# questions about a simple random walk

Discussion in 'Probability' started by hanrahan398, Nov 9, 2010.

1. ### hanrahan398Guest

Consider the simple random walk given by {S_n} = sum_i=1_to_n (A_i)
where each A_i is equiprobably 1 or -1.

Run a large number of trials, each of length n.

Clearly the expected mean of S_n is zero and its expected standard
deviation is sqrt(n). So we can define the z-score Z_n = (S_n)/
sqrt(n).

Now define the statistic u_n = sum_i=1_to_n (Z_i / n^k), where k >=1
is a constant.

Run a large number of trials.

1) is it true that its mean is zero?

2) what is its expected standard deviation?

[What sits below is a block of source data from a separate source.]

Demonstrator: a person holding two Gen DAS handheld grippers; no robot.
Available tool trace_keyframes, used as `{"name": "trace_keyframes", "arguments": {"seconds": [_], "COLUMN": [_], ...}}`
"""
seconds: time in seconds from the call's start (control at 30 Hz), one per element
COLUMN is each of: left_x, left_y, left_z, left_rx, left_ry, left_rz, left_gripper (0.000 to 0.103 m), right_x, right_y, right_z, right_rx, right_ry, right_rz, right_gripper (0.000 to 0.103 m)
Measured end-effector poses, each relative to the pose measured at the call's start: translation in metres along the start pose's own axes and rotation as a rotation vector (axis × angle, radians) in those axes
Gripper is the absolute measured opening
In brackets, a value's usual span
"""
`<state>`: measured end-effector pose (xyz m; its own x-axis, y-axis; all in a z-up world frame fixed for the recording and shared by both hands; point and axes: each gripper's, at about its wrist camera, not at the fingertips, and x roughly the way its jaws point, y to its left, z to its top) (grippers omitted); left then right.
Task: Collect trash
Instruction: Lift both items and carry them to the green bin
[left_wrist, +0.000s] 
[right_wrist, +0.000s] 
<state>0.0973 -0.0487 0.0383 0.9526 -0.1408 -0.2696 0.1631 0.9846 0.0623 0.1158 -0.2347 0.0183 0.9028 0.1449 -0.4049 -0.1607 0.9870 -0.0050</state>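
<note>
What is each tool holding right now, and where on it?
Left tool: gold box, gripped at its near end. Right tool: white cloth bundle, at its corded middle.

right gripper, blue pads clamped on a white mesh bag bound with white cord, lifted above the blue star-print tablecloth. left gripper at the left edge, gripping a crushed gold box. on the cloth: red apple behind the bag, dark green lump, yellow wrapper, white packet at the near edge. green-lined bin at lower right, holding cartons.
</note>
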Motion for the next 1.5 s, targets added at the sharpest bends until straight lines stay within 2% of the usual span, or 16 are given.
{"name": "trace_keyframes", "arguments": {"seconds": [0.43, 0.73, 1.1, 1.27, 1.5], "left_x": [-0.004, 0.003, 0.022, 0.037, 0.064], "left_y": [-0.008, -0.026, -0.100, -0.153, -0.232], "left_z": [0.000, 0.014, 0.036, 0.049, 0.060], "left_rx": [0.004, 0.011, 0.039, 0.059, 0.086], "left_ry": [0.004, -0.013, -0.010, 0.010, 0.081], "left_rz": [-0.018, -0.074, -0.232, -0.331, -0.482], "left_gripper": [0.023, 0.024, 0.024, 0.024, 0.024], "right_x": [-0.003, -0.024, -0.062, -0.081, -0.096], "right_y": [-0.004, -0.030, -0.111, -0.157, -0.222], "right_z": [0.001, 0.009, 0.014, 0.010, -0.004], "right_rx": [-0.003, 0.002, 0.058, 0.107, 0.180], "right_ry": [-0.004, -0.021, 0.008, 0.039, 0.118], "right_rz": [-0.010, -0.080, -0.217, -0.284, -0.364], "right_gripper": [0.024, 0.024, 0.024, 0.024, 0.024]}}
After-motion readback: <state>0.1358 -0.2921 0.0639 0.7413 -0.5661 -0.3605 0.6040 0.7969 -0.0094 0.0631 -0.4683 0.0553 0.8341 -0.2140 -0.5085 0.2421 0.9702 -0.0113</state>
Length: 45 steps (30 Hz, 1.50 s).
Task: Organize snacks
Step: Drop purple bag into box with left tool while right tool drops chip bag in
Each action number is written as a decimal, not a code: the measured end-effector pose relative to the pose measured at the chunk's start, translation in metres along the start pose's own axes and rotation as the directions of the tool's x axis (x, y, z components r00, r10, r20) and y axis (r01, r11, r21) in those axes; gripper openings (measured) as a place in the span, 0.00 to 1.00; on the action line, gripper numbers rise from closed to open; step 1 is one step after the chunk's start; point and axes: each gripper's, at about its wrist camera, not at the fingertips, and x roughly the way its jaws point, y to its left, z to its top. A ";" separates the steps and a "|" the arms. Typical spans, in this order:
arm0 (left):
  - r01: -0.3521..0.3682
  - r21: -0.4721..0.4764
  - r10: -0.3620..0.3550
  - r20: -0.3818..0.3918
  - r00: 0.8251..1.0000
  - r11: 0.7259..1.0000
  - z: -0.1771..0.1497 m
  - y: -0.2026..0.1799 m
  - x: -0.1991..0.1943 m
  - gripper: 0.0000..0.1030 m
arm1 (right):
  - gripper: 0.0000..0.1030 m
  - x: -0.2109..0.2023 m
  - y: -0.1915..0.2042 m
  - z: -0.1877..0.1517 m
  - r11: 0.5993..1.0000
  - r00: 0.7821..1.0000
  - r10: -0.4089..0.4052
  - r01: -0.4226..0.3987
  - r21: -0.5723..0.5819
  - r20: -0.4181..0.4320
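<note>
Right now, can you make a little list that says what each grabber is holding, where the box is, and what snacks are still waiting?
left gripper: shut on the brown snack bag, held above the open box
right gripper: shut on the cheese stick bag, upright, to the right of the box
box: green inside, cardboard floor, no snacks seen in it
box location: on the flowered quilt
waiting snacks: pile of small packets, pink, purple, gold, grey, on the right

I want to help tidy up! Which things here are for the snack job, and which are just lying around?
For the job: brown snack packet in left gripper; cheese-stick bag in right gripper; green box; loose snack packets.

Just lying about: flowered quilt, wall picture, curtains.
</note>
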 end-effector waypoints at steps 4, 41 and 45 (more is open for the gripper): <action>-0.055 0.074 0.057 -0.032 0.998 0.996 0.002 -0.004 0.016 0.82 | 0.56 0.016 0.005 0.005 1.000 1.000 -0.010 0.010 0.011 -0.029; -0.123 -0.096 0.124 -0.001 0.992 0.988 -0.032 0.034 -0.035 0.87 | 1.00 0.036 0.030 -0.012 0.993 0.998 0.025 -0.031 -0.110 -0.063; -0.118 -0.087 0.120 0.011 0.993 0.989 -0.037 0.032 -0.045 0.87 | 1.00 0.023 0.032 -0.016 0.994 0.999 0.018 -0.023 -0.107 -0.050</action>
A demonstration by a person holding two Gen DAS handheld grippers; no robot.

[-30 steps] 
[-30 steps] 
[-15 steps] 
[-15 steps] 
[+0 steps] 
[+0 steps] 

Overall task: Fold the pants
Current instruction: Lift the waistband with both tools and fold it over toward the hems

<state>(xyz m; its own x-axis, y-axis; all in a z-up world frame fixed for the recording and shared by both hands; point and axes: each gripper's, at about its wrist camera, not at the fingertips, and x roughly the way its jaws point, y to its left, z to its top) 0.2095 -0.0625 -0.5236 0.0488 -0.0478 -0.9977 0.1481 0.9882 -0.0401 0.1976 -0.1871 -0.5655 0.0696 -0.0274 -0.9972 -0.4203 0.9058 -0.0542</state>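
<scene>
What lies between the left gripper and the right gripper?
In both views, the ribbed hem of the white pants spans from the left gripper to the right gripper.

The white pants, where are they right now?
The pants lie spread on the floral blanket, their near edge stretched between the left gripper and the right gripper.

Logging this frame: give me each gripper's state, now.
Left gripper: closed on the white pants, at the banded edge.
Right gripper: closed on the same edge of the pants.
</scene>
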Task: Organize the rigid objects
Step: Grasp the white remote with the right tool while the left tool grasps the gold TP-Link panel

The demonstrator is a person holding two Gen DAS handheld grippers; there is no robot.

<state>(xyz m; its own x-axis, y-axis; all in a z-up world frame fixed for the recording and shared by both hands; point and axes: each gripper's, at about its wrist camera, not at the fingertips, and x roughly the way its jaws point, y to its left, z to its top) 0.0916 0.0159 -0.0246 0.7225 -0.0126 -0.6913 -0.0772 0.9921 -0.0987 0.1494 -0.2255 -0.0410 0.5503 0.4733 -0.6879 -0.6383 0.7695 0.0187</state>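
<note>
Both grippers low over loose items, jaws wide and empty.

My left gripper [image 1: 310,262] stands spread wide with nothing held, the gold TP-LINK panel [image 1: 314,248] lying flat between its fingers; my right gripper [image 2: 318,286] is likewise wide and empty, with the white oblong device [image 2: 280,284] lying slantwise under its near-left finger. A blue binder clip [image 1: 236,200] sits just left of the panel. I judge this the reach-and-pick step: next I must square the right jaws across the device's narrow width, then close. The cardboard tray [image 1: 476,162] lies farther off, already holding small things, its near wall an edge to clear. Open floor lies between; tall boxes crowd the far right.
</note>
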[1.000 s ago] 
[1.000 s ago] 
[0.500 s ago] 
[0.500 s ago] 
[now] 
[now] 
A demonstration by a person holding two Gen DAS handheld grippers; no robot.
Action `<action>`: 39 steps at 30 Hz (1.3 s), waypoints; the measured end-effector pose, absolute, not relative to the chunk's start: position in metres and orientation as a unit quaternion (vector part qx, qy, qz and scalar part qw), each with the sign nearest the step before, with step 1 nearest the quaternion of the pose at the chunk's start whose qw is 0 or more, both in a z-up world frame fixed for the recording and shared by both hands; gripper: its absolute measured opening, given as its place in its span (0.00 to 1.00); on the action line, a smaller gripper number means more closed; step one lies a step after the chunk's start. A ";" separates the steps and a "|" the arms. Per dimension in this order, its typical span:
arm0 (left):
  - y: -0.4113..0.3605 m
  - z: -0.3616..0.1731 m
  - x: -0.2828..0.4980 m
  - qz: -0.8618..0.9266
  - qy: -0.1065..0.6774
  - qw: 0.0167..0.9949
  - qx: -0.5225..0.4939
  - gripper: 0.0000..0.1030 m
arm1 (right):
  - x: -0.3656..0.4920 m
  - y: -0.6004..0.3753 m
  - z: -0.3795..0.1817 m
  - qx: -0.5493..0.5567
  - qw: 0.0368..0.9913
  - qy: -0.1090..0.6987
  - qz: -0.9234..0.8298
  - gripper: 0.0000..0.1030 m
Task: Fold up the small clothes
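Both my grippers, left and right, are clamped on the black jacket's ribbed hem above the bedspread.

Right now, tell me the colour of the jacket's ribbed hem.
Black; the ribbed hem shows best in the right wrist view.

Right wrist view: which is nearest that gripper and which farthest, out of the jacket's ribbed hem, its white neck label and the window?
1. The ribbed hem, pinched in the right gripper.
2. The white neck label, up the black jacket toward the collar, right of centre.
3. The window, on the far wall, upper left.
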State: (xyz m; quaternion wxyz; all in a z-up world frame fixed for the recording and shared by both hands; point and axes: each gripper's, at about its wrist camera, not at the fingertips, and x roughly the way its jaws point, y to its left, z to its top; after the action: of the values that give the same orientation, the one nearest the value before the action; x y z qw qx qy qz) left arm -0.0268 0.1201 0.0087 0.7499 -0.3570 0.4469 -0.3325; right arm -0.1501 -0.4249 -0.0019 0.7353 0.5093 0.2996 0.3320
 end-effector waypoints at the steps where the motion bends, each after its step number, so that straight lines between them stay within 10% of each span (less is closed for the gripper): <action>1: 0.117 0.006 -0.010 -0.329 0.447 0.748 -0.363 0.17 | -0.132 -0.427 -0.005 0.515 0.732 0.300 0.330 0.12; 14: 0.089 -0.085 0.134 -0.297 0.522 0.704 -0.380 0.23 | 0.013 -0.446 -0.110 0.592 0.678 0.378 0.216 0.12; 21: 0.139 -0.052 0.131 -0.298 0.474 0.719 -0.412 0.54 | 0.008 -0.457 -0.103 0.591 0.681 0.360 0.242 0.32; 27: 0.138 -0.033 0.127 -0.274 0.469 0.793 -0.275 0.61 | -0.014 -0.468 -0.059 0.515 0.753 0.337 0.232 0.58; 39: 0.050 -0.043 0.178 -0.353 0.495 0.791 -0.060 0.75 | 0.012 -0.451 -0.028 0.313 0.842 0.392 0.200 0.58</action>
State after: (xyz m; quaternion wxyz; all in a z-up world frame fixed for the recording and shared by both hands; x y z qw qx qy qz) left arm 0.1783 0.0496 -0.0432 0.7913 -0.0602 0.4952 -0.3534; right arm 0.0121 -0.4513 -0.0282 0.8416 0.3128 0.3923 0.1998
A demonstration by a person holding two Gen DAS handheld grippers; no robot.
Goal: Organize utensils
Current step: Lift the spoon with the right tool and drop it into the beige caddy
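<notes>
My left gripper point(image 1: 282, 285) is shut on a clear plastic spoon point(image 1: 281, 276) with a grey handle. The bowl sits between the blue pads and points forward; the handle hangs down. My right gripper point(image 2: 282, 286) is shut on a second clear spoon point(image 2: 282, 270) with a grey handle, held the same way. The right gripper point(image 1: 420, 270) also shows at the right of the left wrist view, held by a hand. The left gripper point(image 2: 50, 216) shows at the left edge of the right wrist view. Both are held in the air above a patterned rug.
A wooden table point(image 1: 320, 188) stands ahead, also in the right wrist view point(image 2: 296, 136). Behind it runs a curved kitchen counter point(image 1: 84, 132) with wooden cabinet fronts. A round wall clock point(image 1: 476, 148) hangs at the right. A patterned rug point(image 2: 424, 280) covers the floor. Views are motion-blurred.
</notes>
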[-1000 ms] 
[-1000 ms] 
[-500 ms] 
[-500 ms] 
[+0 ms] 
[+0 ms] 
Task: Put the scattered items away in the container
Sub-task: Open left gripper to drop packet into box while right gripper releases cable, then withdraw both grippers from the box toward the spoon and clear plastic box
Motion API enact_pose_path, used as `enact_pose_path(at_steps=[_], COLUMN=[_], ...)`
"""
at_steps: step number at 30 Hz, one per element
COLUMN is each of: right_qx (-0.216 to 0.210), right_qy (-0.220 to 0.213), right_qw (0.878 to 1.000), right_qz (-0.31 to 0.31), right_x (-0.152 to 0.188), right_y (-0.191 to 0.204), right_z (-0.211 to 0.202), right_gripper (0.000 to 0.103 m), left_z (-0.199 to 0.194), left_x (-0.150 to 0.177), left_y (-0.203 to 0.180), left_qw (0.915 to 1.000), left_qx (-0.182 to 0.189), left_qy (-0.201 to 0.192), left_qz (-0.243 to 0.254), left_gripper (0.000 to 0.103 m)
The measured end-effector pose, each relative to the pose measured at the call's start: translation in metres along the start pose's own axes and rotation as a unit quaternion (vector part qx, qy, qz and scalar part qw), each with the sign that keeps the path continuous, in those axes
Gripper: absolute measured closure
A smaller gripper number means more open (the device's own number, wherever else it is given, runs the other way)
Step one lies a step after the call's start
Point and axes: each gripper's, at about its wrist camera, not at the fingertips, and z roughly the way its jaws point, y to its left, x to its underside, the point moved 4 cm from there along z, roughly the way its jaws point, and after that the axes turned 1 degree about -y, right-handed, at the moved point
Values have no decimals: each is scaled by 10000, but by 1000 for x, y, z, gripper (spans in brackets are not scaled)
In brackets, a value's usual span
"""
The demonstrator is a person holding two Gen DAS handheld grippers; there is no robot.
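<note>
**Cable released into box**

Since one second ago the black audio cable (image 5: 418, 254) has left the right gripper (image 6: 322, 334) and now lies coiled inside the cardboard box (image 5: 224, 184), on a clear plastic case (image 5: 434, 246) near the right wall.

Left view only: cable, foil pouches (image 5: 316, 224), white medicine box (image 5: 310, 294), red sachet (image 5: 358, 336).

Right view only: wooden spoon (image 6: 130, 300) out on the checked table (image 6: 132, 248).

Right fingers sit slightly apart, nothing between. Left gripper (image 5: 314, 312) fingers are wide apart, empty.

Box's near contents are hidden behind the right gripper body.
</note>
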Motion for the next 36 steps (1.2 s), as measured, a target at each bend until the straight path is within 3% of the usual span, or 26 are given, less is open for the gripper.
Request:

3) is it normal? if not, what is the probability that u_n > t, where t
is a positive constant?

Thanks!
Michael

hanrahan398, Nov 9, 2010

2. ### Ray VicksonGuest

Are the Z_1, Z_2, ..., Z_n computed from a single A_i-sample of size n
(case 1), or are they separate z-scores from n independent samples of
size n (case 2)? I will assume you mean case 1, so Z_1 = A_1/sqrt(1),
Z_2 = (A_1 + A_2)/sqrt(2), etc.

(1) Since u_n is a sum of mean-zero random variables, it has mean
zero: the mean of the sum is the sum of the means---no independence
needed.

(2) However, the terms of u_n are correlated, so computing the
variance is more complicated. We can pull the 1/n^k outside the
summation that defines u_n, so it is enough to look at v_n = sum_{i=1}
^n Z_i, so that u_n = v_n / n^k. We have E(Z_i) = 0 and Var(Z_i) = 1
for all i. For i < j we have Z_j = (A_1 + ... + A_j)/sqrt(j) = [S_i +
S_{j-i}]/sqrt(j), where S_{j-1} = A_{i+1}+...+A_j. We have E(Z_i Z_j)
= E[S_i * (S_i + S_{j-i}]/sqrt(i*j) = Var(S_i)/[sqrt(i)*sqrt(j)] + 0,
since S_i and S_{j-i} are independent with 0 means. Thus, E(Z_i * Z_j)
= i/[sqrt(i)*sqrt(j)] = sqrt(i/j), hence cov(Z_i,Z_j) = E(Z_i * Z_j) -
E(Z_i)*E(Z_j) = sqrt(i/j). We have Var(v_n) = sum(Var(Z_i)) + 2*sum_{i
< j} cov(Z_i,Z_j) = n + sum_{i < j} sqrt(i/j).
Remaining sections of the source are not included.